Jakarta – Di tengah polemik usulan legalisasi kasino oleh DPR, mantan Menteri Kelautan dan Perikanan Susi Pudjiastuti menyuarakan pandangannya yang cukup berbeda. Melalui akun X miliknya, Susi menyatakan bahwa dampak dari kasino lebih terukur dibandingkan dengan judi online (judol) dan pinjaman online ilegal (pinjol) yang marak merusak masyarakat.
“Kasino jauh lebih terukur damage-nya. Judol dan pinjol harus dihentikan,” tulis Susi pada Rabu (14/5/2025).
Pernyataan tersebut merupakan tanggapan atas usulan dari anggota Komisi XI DPR RI Fraksi Golkar, Galih Kartasasmita, yang mengusulkan legalisasi kasino sebagai salah satu sumber penerimaan negara bukan pajak (PNBP). Galih menyebut langkah serupa telah dilakukan oleh Uni Emirat Arab (UEA) dan Thailand.
“Mohon maaf, saya bukannya mau apa-apa, tapi UEA kemarin sudah mulai jalanin kasino. Maksudnya mereka out of the box dalam kebijakan fiskalnya,” ujar Galih saat rapat kerja dengan Ditjen Anggaran Kementerian Keuangan di DPR, Kamis (8/5/2025).
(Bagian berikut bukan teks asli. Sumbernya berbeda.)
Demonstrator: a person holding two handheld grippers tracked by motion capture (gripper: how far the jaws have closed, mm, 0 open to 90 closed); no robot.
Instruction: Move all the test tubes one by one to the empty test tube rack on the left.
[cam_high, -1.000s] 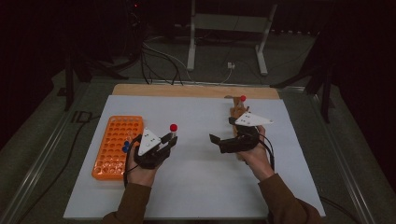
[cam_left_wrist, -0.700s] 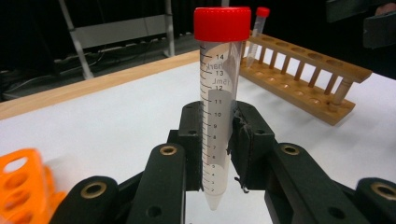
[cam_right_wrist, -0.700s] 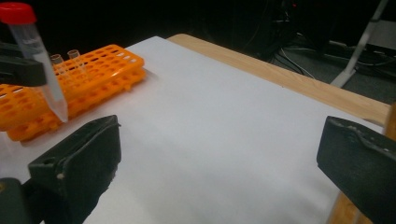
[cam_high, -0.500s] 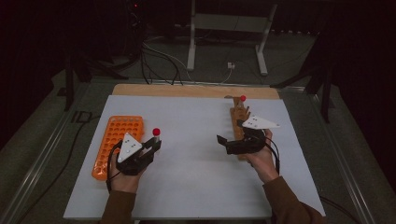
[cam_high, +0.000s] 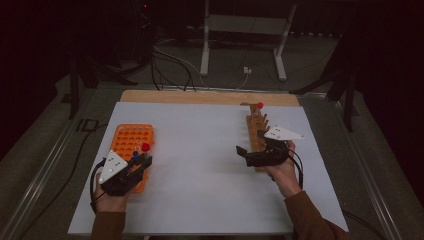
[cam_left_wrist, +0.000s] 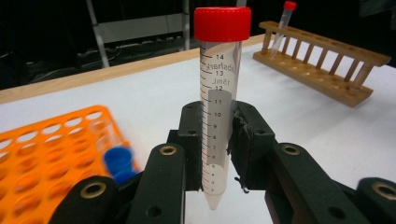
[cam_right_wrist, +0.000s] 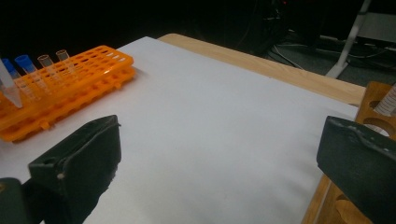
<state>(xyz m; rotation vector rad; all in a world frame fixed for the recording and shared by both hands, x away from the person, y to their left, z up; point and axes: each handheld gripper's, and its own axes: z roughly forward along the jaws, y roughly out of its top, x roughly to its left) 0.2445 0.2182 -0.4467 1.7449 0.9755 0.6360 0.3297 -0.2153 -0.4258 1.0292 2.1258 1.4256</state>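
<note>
My left gripper (cam_left_wrist: 215, 154) is shut on a clear graduated tube with a red cap (cam_left_wrist: 217, 98), held upright. In the high view that red-capped tube (cam_high: 145, 147) hangs over the right side of the orange rack (cam_high: 131, 142), with the left gripper (cam_high: 140, 162) below it. A blue-capped tube (cam_left_wrist: 119, 161) stands in the orange rack (cam_left_wrist: 46, 154) beside it. My right gripper (cam_high: 241, 151) stands open with nothing between its jaws, next to the wooden rack (cam_high: 256, 131). One red-capped tube (cam_high: 260, 106) stands at that rack's far end.
A white sheet (cam_high: 200, 165) covers the table, with a wooden strip (cam_high: 200, 96) along the far edge. The right gripper view has the orange rack (cam_right_wrist: 60, 91) at far left with blue-capped and uncapped tubes. A metal stand (cam_high: 240, 30) and cables lie beyond the table.
My left hand has carried the red-capped tube leftward from the middle of the sheet to the orange rack. The right hand has shifted a little to the right, near the wooden rack.
</note>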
Meski mendapat dukungan dari Susi Pudjiastuti, wacana ini tetap menuai banyak penolakan dari berbagai pihak. Ketua Majelis Ulama Indonesia (MUI) bidang Dakwah dan Ukhuwah, KH. Cholil Nafis, menegaskan bahwa melegalkan perjudian bertentangan dengan hukum dan norma masyarakat Indonesia. Ia menyerukan agar pemerintah mencari pendapatan dari sumber yang halal.
“Mari cari jalan yang baik untuk pendapatan negara dari yang halal agar Indonesia berkah,” tulis Cholil di X.
Berbagai reaksi dari warganet pun bermunculan. Beberapa akun bahkan menyampaikan kekhawatiran bahwa legalisasi judi bisa menjadi pintu masuk untuk kebijakan kontroversial lain seperti legalisasi prostitusi.
Akun @JendralKepitin9 menyebut legalisasi kasino tidak sesuai dengan budaya bangsa, sementara akun @DenasIdn1 menyatakan kekhawatirannya bahwa legalisasi ini bisa berkembang ke sektor lain yang merusak moral masyarakat.
Dinamika pro dan kontra ini memperlihatkan betapa sensitifnya isu legalisasi perjudian di Indonesia, negara yang memiliki dasar hukum dan etika berbasis nilai-nilai agama dan budaya.
Sementara sebagian kalangan menilai wacana ini sebagai langkah inovatif dalam mengejar pendapatan negara, mayoritas suara publik dan tokoh agama tetap menolaknya karena dinilai berpotensi merusak sendi moral bangsa.